◆ INSTRUCTIONS FOR THE TASK
Print the records exactly as written, and let no picture into the answer.

------ INFORMATION SHOWN

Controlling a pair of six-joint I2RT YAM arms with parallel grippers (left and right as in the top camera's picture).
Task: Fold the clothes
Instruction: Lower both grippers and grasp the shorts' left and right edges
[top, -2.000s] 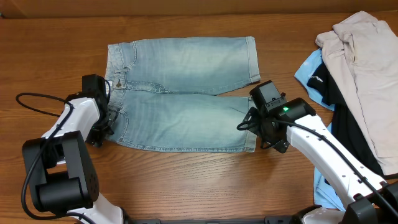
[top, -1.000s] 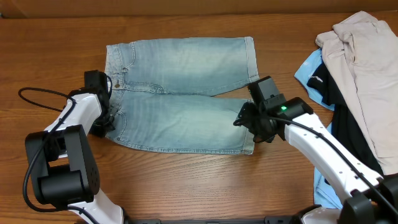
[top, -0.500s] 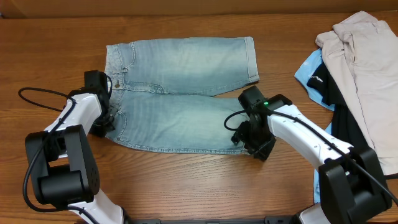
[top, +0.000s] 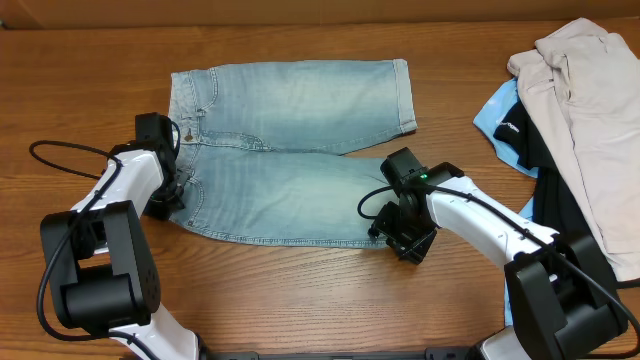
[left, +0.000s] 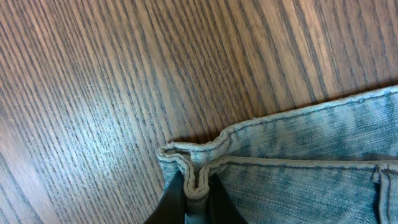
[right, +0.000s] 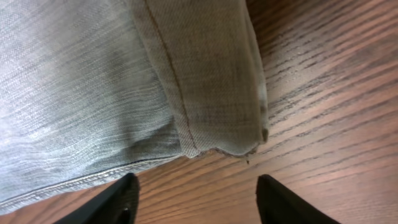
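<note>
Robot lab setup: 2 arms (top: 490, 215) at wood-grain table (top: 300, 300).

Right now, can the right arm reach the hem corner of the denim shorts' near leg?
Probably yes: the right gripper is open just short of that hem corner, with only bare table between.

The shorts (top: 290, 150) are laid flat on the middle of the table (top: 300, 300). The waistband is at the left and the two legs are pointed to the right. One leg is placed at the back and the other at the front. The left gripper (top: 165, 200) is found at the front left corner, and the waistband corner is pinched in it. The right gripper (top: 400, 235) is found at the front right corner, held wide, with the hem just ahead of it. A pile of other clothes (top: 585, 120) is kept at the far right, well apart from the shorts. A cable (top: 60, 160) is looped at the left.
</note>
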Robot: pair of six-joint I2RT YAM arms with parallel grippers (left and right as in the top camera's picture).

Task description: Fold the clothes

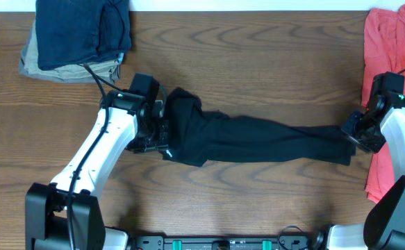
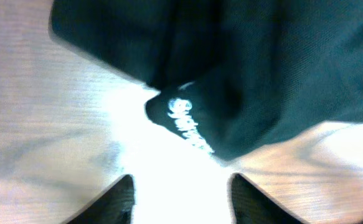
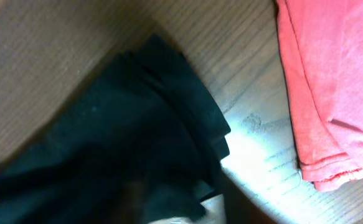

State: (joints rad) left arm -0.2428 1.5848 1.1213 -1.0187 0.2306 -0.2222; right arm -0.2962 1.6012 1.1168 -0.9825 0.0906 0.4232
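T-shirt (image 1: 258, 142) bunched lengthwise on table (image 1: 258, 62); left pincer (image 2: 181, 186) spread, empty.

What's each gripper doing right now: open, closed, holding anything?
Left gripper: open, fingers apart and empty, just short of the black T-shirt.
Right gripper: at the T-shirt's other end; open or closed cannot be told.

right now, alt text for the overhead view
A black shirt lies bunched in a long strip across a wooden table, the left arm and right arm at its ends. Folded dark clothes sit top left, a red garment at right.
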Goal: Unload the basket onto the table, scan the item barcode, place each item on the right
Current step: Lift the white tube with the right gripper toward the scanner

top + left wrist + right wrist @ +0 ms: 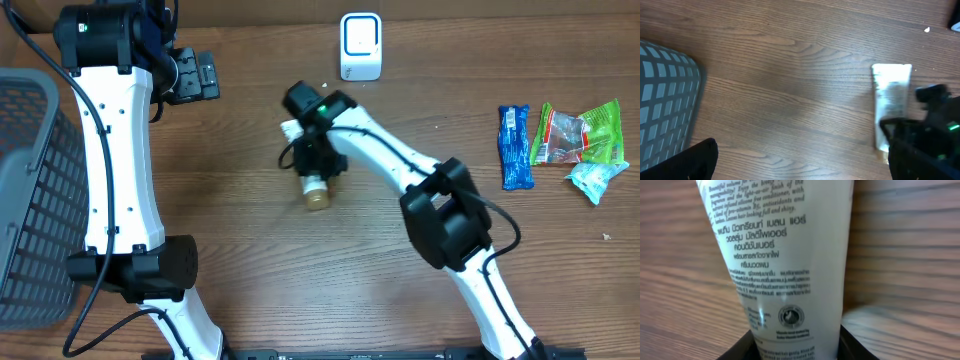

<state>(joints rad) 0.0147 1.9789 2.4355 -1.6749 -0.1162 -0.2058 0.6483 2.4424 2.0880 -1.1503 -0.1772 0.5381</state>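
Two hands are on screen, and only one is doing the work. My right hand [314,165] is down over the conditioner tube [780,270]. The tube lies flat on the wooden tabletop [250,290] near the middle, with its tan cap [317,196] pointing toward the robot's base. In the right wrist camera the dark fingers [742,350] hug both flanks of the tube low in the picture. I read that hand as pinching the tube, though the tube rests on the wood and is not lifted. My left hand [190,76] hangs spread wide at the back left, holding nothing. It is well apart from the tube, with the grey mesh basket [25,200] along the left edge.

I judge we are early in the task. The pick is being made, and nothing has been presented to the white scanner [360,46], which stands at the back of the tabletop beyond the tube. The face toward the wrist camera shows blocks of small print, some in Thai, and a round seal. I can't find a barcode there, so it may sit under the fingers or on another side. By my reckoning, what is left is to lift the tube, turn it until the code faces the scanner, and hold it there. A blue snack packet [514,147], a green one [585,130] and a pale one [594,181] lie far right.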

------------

◆ RESPONSE BELOW
Controlling a pair of six-joint I2RT YAM arms with parallel grippers (left and right as in the top camera's picture).
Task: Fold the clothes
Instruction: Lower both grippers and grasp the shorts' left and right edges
[top, -2.000s] 
[top, -1.000s] 
[top, -0.500s] 
[top, +0.000s] 
[left, +0.000s] 
[right, +0.000s] 
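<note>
Robot lab setup: 2 arms (top: 490, 215) at wood-grain table (top: 300, 300).

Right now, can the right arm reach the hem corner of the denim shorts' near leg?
Probably yes: the right gripper is open just short of that hem corner, with only bare table between.

The shorts (top: 290, 150) are laid flat on the middle of the table (top: 300, 300). The waistband is at the left and the two legs are pointed to the right. One leg is placed at the back and the other at the front. The left gripper (top: 165, 200) is found at the front left corner, and the waistband corner is pinched in it. The right gripper (top: 400, 235) is found at the front right corner, held wide, with the hem just ahead of it. A pile of other clothes (top: 585, 120) is kept at the far right, well apart from the shorts. A cable (top: 60, 160) is looped at the left.
</note>
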Robot: pair of six-joint I2RT YAM arms with parallel grippers (left and right as in the top camera's picture).

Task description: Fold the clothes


State: (joints rad) left arm -0.2428 1.5848 1.1213 -1.0187 0.2306 -0.2222; right arm -0.2962 1.6012 1.1168 -0.9825 0.0906 0.4232
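T-shirt (image 1: 258, 142) bunched lengthwise on table (image 1: 258, 62); left pincer (image 2: 181, 186) spread, empty.

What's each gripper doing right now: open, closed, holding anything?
Left gripper: open, fingers apart and empty, just short of the black T-shirt.
Right gripper: at the T-shirt's other end; open or closed cannot be told.

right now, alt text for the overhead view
A black shirt lies bunched in a long strip across a wooden table, the left arm and right arm at its ends. Folded dark clothes sit top left, a red garment at right.
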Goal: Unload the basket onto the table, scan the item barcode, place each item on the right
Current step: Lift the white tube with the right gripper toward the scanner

top + left wrist + right wrist @ +0 ms: 

<state>(joints rad) 0.0147 1.9789 2.4355 -1.6749 -0.1162 -0.2058 0.6483 2.4424 2.0880 -1.1503 -0.1772 0.5381</state>
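Two hands are on screen, and only one is doing the work. My right hand [314,165] is down over the conditioner tube [780,270]. The tube lies flat on the wooden tabletop [250,290] near the middle, with its tan cap [317,196] pointing toward the robot's base. In the right wrist camera the dark fingers [742,350] hug both flanks of the tube low in the picture. I read that hand as pinching the tube, though the tube rests on the wood and is not lifted. My left hand [190,76] hangs spread wide at the back left, holding nothing. It is well apart from the tube, with the grey mesh basket [25,200] along the left edge.

I judge we are early in the task. The pick is being made, and nothing has been presented to the white scanner [360,46], which stands at the back of the tabletop beyond the tube. The face toward the wrist camera shows blocks of small print, some in Thai, and a round seal. I can't find a barcode there, so it may sit under the fingers or on another side. By my reckoning, what is left is to lift the tube, turn it until the code faces the scanner, and hold it there. A blue snack packet [514,147], a green one [585,130] and a pale one [594,181] lie far right.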

Nothing more belongs to this exercise.